WORK TO COMPLETE: Starting with the line that contains "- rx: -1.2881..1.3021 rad", write out each line through the end of the listing, unchanged. Output nothing else.
**** PROVIDED MATERIAL ****
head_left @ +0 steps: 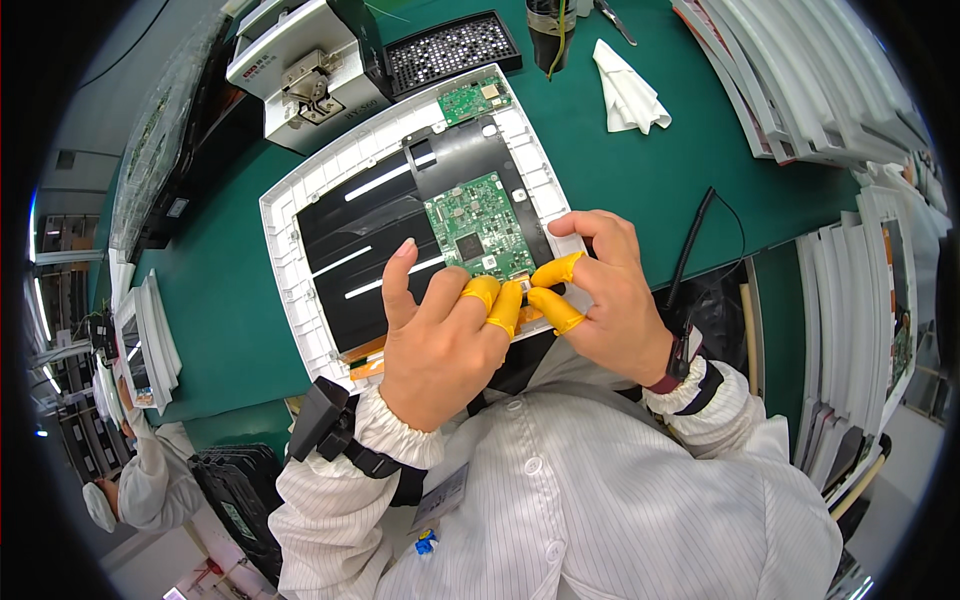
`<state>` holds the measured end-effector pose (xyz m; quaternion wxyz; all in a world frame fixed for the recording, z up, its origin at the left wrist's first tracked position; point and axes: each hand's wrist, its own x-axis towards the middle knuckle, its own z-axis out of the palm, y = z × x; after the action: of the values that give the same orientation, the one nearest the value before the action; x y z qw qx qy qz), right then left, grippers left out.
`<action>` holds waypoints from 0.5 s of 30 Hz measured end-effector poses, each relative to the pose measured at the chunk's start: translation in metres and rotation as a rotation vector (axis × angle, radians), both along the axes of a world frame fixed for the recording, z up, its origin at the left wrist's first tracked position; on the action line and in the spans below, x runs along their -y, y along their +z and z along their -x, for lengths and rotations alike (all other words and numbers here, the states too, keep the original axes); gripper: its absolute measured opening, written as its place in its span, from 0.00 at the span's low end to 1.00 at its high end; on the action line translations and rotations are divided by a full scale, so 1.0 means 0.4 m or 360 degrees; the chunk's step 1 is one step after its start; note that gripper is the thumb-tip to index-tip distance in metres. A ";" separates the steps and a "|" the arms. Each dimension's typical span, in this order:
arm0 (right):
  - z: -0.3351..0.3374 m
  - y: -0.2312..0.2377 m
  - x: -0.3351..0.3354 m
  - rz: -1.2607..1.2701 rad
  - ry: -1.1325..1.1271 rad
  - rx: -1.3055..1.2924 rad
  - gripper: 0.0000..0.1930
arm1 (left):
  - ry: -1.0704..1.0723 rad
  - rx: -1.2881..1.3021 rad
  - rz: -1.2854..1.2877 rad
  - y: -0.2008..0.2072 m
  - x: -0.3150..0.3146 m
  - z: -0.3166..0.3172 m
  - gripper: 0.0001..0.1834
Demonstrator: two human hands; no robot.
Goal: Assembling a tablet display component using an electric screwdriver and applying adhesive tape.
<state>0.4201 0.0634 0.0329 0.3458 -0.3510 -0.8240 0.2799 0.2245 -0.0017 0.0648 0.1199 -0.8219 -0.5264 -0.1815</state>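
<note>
In front of me lies a white plastic panel housing [290, 255] with a black back plate [345, 235]. A green circuit board [480, 225] is mounted on it, and a smaller green board [475, 102] sits at its far end. My left hand [440, 345] rests at the board's near edge, two fingers in yellow finger cots closed together there, another finger raised. My right hand [610, 300] meets it from the right, its cotted thumb and forefinger bent in at the same corner. Orange flex film [530, 314] shows below the fingertips. What they pinch is hidden.
A white-and-grey machine [320, 75] and a black perforated tray [455, 52] stand behind the housing. A folded white cloth [628, 90], tweezers [615, 22] and a black cable [690, 235] lie rightward. White panels are stacked [790, 80] at right. Another person [150, 470] is at far left.
</note>
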 end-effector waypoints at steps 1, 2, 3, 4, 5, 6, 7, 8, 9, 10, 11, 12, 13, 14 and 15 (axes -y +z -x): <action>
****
EXERCISE RESULT:
  - rx: -1.2881..1.3021 rad
  - rz: -1.2854..1.2877 rad
  - y: -0.2008..0.2072 m
  - x: -0.3150..0.3146 m
  - z: -0.3166..0.3172 m
  - gripper: 0.0001..0.1834
Demonstrator: two human hands; no robot.
Goal: Assembling a tablet display component using an electric screwdriver and applying adhesive tape.
<state>0.4201 0.0634 0.0329 0.3458 -0.3510 -0.8240 0.2799 0.2245 -0.0017 0.0648 0.1199 -0.8219 -0.5264 -0.1815</state>
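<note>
In front of me lies a white plastic panel housing [290, 255] with a black back plate [345, 235]. A green circuit board [480, 225] is mounted on it, and a smaller green board [475, 102] sits at its far end. My left hand [440, 345] rests at the board's near edge, two fingers in yellow finger cots closed together there, another finger raised. My right hand [610, 300] meets it from the right, its cotted thumb and forefinger bent in at the same corner. Orange flex film [530, 314] shows below the fingertips. What they pinch is hidden.
A white-and-grey machine [320, 75] and a black perforated tray [455, 52] stand behind the housing. A folded white cloth [628, 90], tweezers [615, 22] and a black cable [690, 235] lie rightward. White panels are stacked [790, 80] at right. Another person [150, 470] is at far left.
</note>
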 end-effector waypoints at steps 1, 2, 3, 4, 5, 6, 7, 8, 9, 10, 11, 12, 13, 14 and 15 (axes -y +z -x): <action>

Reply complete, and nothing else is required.